Pregnant and Nursing Employee Protections
On December 29, 2022, as part of the 2023 Omnibus Spending Bill, President Biden signed two new federal laws expanding the rights of pregnant and breastfeeding employees.
Effective June 27, 2023, the Pregnancy Workers Fairness Act, requires employers with 15+ employees to provide reasonable accommodations to “qualified employees” (i.e., those who can perform the essential functions of the position) with the “known limitations” related to pregnancy, childbirth, or related medical conditions, unless the employer can show the accommodation would impose an undue hardship.

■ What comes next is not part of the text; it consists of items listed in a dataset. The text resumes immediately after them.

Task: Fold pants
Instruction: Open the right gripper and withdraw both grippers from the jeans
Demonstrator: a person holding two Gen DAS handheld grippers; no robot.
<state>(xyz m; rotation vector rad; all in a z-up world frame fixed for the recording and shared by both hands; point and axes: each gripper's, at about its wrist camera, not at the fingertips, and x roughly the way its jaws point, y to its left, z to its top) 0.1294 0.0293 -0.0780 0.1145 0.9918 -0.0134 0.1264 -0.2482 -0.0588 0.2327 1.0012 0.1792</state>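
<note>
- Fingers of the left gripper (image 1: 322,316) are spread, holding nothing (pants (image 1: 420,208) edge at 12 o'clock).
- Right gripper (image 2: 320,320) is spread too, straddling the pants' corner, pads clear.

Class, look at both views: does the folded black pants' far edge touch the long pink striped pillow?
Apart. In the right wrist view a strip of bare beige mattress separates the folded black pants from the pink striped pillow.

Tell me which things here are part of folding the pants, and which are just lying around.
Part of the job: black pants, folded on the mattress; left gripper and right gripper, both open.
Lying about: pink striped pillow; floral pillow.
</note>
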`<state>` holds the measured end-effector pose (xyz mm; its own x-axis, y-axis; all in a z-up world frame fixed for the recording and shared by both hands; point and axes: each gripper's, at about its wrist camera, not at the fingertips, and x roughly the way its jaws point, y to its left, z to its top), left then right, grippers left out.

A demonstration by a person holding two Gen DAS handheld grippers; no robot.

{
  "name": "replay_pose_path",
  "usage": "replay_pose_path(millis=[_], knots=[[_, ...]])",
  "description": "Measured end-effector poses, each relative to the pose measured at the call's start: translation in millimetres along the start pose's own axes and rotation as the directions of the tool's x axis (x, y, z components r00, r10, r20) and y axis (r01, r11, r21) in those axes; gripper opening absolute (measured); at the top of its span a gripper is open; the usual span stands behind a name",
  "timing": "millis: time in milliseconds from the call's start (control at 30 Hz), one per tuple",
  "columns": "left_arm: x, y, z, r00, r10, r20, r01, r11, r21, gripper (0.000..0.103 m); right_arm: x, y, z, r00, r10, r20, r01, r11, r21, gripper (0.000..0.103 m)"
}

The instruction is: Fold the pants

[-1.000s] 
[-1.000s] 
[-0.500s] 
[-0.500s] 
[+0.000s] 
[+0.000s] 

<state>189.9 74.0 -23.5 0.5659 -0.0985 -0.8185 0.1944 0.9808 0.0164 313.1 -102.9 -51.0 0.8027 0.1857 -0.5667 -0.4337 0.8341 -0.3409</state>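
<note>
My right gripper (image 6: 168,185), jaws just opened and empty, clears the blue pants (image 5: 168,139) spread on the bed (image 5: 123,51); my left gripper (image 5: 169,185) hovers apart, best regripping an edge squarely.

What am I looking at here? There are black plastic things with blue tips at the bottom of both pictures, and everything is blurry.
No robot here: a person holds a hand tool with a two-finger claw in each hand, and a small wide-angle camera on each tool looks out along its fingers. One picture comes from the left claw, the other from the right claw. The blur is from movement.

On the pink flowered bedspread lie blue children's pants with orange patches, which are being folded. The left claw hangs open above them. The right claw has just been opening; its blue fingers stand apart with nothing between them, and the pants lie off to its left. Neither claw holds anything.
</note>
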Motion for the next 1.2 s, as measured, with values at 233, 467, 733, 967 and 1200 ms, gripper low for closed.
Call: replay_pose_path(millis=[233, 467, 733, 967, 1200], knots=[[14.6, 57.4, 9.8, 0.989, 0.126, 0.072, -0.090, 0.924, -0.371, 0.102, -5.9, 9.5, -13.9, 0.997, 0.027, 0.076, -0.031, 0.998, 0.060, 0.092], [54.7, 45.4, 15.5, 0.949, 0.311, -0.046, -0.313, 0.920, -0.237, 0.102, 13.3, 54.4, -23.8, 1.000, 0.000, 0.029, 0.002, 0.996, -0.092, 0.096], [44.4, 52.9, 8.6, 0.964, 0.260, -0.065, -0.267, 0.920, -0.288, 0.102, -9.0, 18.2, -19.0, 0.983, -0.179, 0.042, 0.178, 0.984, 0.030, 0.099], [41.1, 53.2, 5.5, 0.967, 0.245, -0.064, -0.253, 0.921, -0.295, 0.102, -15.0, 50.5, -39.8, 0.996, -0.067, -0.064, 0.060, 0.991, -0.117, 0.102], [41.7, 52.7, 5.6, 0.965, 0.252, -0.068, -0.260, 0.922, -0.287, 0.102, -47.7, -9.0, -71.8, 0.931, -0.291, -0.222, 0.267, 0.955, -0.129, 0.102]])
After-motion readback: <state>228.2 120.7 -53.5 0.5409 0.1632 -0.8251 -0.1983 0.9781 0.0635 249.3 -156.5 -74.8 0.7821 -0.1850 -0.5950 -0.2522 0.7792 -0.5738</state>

Effective April 28, 2023, the Providing Urgent Maternal Protections for Nursing Mothers (PUMP) Act, amends the Fair Labor Standards Act and requires employers with 50+ employees to provide a reasonable break time for nursing employees to express breast milk each time the employee needs to express milk, for up to one year after the child’s birth. Employers must provide a clean and private space (other than a bathroom) to express milk. Both hourly and salaried employees are now protected.
Discrimination & Harassment
Beginning on January 1, 2023, AB 2282 expands the definition of hate crimes in places of employment to include the display of hate symbols.
Protections for Off-Duty Marijuana Use
As of January 1, 2024, AB 2188 will amend FEHA to prohibit employers from discriminating against employees’ use of cannabis off the job and away from the workplace. Employers may take adverse action against applicants for failing a preemployment drug screen, but only so long as the test does not screen for “nonpsychoactive cannabis metabolites.” Employers may continue to take adverse action against an employee (i.e., terminate, write up, suspend, warn, send home) for on-the-job possession, impairment, or use of cannabis. These provisions do not apply to employees in building and construction trades, and do not preempt state or federal laws requiring employees to be tested for controlled substances.
Protected Time Off: Expansion of “Family Member”
Under the California Family Rights Act (“CFRA”), covered employers must provide eligible employees up to 12 workweeks in any 12-month period for family care and medical leave. Under the Healthy Workplaces, Healthy Families Act of 2014 (California Paid Sick Leave), California employers must provide paid sick leave to eligible employees for care, or treatment of an existing health condition, or preventive care for, an employee or an employee’s family member.
Effective January 1, 2023, AB 1041 expands the protection of these laws, to care for a “designated person.” Under CFRA, this is defined as “any individual related by blood or whose association with the employee is the equivalent of a family relationship.” Under California Paid Sick Leave, a designated person is defined as “a person identified by the employee at the time the employee requests paid sick days” and does not require that the person be related by blood or affinity (as under some local paid sick leave laws) or be “the equivalent of a family relationship.” Under both laws, the employee may identify the designated person at the time they request leave (they do not have to designate the person in advance) and employers may limit an employee to one designated person per 12-month period.
The DFEH is Now the “Civil Rights Department”
In July 2022, the Department of Fair Employment and Housing changed its name to the “Civil Rights Department” (“CRD”) (SB 189) https://calcivilrights.ca.gov. While the Department will retain its existing powers, this change was implemented to create more public awareness of its mission, and “to more accurately reflect the Department’s powers and duties, which include enforcement of laws prohibiting hate violence, human trafficking, discrimination in business establishments, and discrimination in government-funded programs and activities, among others.” According to CRD Deputy Director of Executive Programs Adam Romero, the pandemic gave rise to an increase of hate violence and its prior name was an obstacle to people accessing its services.